*REQUIREMENT*: Repeat the data word for word, excluding every picture.

*DATA*:
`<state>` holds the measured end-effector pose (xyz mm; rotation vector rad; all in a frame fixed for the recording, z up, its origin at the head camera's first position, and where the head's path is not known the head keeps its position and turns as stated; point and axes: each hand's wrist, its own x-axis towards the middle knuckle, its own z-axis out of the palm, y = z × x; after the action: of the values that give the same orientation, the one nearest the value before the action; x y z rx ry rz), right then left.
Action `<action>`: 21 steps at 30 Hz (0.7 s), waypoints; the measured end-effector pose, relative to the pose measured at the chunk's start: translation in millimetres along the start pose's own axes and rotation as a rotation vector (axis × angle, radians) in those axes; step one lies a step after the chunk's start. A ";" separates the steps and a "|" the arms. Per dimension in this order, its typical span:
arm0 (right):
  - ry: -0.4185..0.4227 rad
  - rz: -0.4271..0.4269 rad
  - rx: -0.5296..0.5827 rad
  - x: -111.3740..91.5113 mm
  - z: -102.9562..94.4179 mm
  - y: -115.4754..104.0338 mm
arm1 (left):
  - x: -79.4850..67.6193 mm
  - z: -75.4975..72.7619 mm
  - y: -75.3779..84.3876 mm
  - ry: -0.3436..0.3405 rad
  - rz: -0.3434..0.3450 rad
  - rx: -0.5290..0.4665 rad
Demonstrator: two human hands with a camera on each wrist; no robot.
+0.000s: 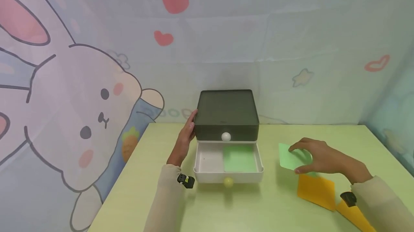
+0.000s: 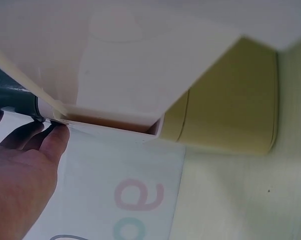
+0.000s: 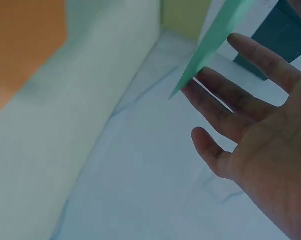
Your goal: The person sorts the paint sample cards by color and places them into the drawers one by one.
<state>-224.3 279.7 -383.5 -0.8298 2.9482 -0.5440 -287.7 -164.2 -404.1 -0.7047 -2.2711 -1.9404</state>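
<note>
Head view: loose green sheet (image 1: 287,158) up at an angle to the right of the pulled-out white drawer (image 1: 210,178), well apart from it, just beyond an orange sheet (image 1: 316,192) on the counter (image 1: 271,207). Right hand (image 1: 323,158) pinches it, thumb at the near edge, fingers at the far side; whether any edge touches the counter, cannot tell. Left hand (image 1: 185,138) lies with extended fingers along the left flank of the dark drawer box (image 1: 226,108), bracing rather than clenching. Sheet looks like paper or thin card: probably very light, flexible but firm enough to stay nearly flat when held by its margin. Likely to crease if squeezed hard, and a smooth face may slide under fingertips; best hold, I judge, is a soft pinch near an edge or corner, leaving the left portion free. Outline seems close to square, partly covered by the hand, so no sure long axis. Free side faces left, toward the drawer; right wrist view shows it nearly edge-on, a narrow wedge slanting from lower left to upper right. Second green sheet (image 1: 240,158) lies flat in the drawer's right half, sides roughly parallel to its walls.
</note>
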 end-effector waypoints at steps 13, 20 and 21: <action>0.016 -0.214 0.027 16.0 -5.6 -65.4 | -2.9 0.8 -1.7 0.005 -0.013 0.017; -0.016 -0.276 0.036 35.4 -0.9 -94.8 | -0.8 0.3 -0.8 0.012 -0.002 0.005; -0.022 -0.280 0.043 38.1 0.1 -98.6 | -0.7 0.3 -0.6 0.011 -0.003 0.007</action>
<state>-207.6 181.7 -347.7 -1.2448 2.8053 -0.6019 -287.3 -164.2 -404.9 -0.6881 -2.2727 -1.9317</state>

*COMPLETED TASK*:
`<state>` holds the measured end-effector pose (xyz mm; rotation vector rad; all in a frame fixed for the recording, z up, its origin at the head camera's first position, and where the head's path is not known the head keeps its position and turns as stated; point and axes: each hand's wrist, its own x-axis towards the middle knuckle, its own z-axis out of the palm, y = z × x; after the action: of the values that give the same orientation, the one nearest the value before the action; x y z rx ry rz), right then left.
Action `<action>`: 21 steps at 30 Hz (0.7 s), waypoints; the measured end-effector pose, relative to the pose measured at the chunk's start: translation in millimetres along the start pose's own axes and rotation as a rotation vector (axis × angle, radians) in those axes; step one lies a step after the chunk's start. A ";" separates the steps and a "|" the arms. Per dimension in this order, its typical span:
arm0 (right):
  - ry: -0.4185..0.4227 rad
  - rz: -0.4271..0.4269 rad
  - rx: -0.5296..0.5827 rad
  - x: -111.3740..91.5113 mm
  - z: -102.9562..94.4179 mm
  - y: -115.4754..104.0338 mm
arm1 (left):
  - x: -79.4850..67.6193 mm
  - z: -75.4975..72.7619 mm
  - y: -75.3779..84.3876 mm
  - ry: -0.3436..0.3405 rad
  - rz: -0.3434..0.3450 rad
  - rx: -0.5290..0.4665 rad
Demonstrator: two human hands with a camera on each wrist; no robot.
+0.000s: 
+0.000s: 
+0.000s: 
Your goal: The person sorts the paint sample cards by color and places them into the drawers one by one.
<state>-224.3 279.7 -383.5 -0.8298 2.9482 -0.5440 -287.7 -164.2 -404.1 -0.7047 -2.2711 -1.9404</state>
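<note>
Head view: loose green sheet (image 1: 287,158) up at an angle to the right of the pulled-out white drawer (image 1: 210,178), well apart from it, just beyond an orange sheet (image 1: 316,192) on the counter (image 1: 271,207). Right hand (image 1: 323,158) pinches it, thumb at the near edge, fingers at the far side; whether any edge touches the counter, cannot tell. Left hand (image 1: 185,138) lies with extended fingers along the left flank of the dark drawer box (image 1: 226,108), bracing rather than clenching. Sheet looks like paper or thin card: probably very light, flexible but firm enough to stay nearly flat when held by its margin. Likely to crease if squeezed hard, and a smooth face may slide under fingertips; best hold, I judge, is a soft pinch near an edge or corner, leaving the left portion free. Outline seems close to square, partly covered by the hand, so no sure long axis. Free side faces left, toward the drawer; right wrist view shows it nearly edge-on, a narrow wedge slanting from lower left to upper right. Second green sheet (image 1: 240,158) lies flat in the drawer's right half, sides roughly parallel to its walls.
</note>
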 end-effector waypoints at steps 13, 20 and 21: <action>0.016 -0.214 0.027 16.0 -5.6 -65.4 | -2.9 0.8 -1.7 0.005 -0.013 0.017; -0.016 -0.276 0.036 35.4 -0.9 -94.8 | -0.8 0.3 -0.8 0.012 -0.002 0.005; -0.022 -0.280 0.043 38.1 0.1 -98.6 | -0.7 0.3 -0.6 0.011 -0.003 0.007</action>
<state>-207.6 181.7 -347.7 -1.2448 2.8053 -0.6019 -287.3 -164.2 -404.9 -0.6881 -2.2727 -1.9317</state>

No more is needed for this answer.